HilleVax priced the shares in the middle of its target price range, and the company was able to increase the deal size by offering more shares. However, Bausch + Lombs’ strong balance sheet and business growth were not enough to offset the dampening effects of financial markets. The company priced its IPO at $18 per share, well below the $21 to $24 per share range the company had set for itself. PepGen, a biotech in early-stage clinical development, was able to raise $108 million through its IPO. But the genetic drug delivery company priced its stock offering below the target price range, so it had to sell more shares to break the $100 million mark.

A year ago, an IPO exceeding $100 million was common. In the second quarter, only six IPOs crossed this threshold. The median deal size in the second quarter was $22 million, which Renaissance said marked a multi-decade low. The company calculated that only 25% of newly listed companies ended the second quarter above their IPO prices. Shares of Bausch + Lomb, HilleVax and PepGen are all trading below their offer price.

Financial conditions continue to hamper new IPO efforts. New deposits fell to their lowest level in six years, Renaissance said. The pipeline of companies that have already filed remains full, even if it is not moving much. In some cases, companies are postponing IPO plans indefinitely. Bausch Health Companies, the company that acquired Bausch + Lomb and adapted its name before moving into eye care, also planned to spin off the skincare business named Solta Medical. Last month, Bausch Health said it was suspend Solta’s IPO, citing the tough market conditions. The SPAC agreements are no better. While such deals were hot in 2021, Renaissance only had 15 white-glove IPOs and 19 completed mergers in the second quarter.

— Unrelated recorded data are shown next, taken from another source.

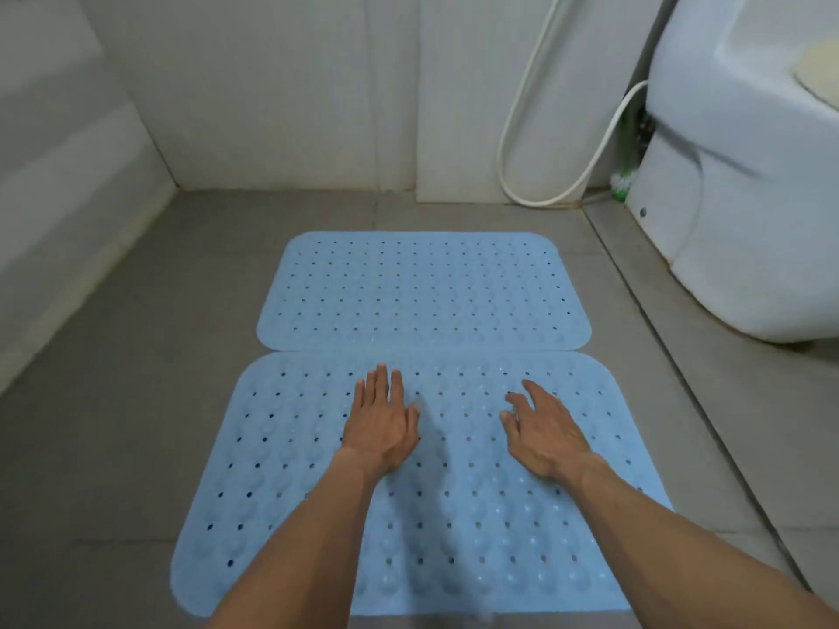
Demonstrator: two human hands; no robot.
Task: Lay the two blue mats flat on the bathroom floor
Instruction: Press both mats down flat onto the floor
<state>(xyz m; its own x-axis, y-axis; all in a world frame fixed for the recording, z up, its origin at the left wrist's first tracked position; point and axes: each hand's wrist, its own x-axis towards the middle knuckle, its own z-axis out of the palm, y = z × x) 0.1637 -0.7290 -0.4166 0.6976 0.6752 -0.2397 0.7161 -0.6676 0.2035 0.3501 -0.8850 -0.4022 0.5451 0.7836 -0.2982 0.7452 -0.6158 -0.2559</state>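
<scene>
The near blue mat (454,515) is lying flat on the grey floor (113,424), close to the person. It is full of little round holes and bumps. Both hands are resting on its far half, palms down. The left hand (381,424) is lying flat with its fingers straight and close together, so its grip is open and holding nothing. The right hand (545,433) is spreading its fingers a little, with its grip open too. The far blue mat (422,292) is lying flat just past the near one, and their long edges are touching. On the far right a white toilet (735,174) is standing, with a white hose (535,129) hanging down the wall (272,84) beside it.
</scene>
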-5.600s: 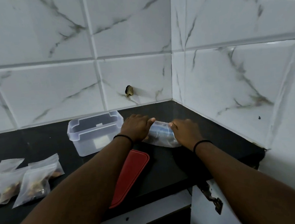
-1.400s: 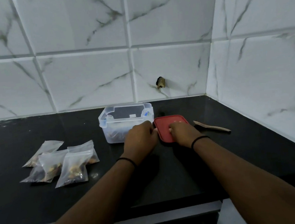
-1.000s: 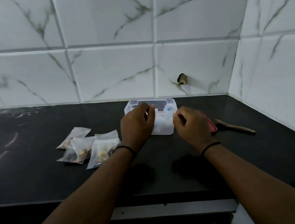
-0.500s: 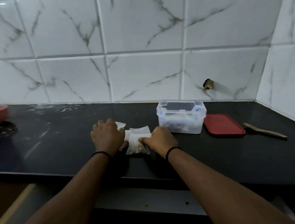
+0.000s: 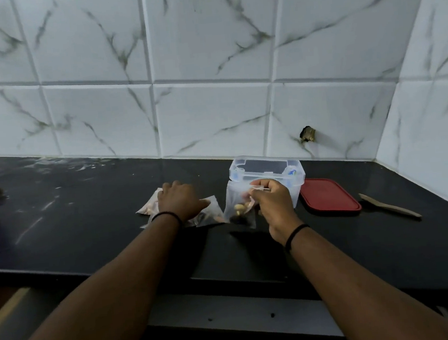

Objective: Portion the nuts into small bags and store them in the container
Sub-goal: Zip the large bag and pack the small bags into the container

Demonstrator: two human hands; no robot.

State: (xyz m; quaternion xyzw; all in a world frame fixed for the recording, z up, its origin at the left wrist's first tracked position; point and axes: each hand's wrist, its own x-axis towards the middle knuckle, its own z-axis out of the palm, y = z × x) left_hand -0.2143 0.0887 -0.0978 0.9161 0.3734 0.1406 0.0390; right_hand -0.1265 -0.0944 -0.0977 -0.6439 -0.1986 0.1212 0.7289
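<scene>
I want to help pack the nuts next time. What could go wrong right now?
The right hand pinches only the top of a bag of nuts, lifted beside the open box. If its seal is not tight, nuts might spill on the counter. The bag hangs close to the box, so it could catch the rim. The left hand presses on the other bags, which might crush nuts.

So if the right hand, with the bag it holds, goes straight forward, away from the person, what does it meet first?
Most likely the clear container: it stands just behind the right hand and the small bag of nuts that it pinches. Depth is unclear, so I cannot tell whether they already touch.
</scene>
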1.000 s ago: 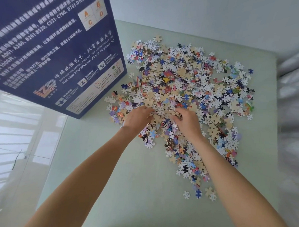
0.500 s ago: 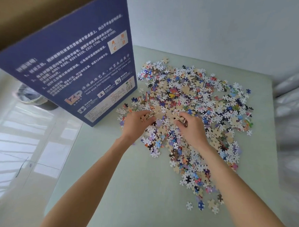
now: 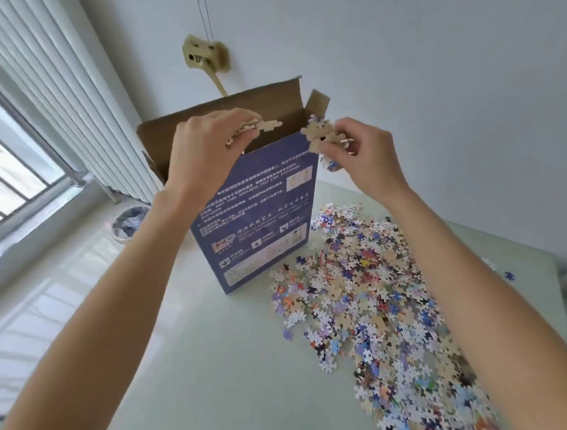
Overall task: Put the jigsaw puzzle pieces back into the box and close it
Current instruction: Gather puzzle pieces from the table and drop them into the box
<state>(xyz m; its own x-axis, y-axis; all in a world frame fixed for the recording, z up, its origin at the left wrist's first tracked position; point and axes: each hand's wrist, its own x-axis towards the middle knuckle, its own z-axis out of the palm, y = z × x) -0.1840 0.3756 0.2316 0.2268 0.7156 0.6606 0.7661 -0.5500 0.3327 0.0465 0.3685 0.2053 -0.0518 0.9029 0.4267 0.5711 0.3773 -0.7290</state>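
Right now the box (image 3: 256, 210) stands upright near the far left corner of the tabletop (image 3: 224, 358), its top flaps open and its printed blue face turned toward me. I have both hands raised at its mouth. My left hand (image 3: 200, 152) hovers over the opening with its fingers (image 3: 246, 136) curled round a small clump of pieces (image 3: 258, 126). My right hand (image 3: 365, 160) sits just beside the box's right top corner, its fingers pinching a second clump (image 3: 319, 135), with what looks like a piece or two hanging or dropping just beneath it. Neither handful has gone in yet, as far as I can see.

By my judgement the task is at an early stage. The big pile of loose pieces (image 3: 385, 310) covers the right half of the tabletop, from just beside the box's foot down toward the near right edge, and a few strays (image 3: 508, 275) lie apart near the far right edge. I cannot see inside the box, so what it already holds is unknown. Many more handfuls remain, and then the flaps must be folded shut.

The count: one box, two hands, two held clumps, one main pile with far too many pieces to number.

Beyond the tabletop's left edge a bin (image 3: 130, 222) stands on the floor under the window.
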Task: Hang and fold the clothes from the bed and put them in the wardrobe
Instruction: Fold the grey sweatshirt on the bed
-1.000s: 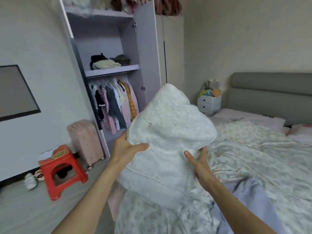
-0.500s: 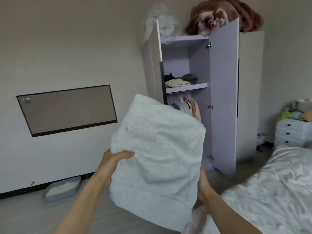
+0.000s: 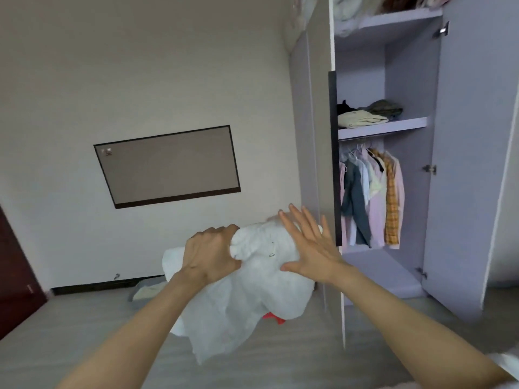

The sluggish financial conditions are pushing some listed companies to pursue alternative financial strategies. Radius Health goes private via a buyout by two private equity firms. In explaining the rationale for the deal, company executives cited tough markets, especially for biotech companies. Blueprint Medicines has found a way to raise funds without tapping into the financial markets. Last week, the company agreed to give up some of the royalties it owed for two cancer drugs in exchange for $575 million at the close of transactions. In future years, these funding deals could bring Blueprint to $1.25 billion in total capital.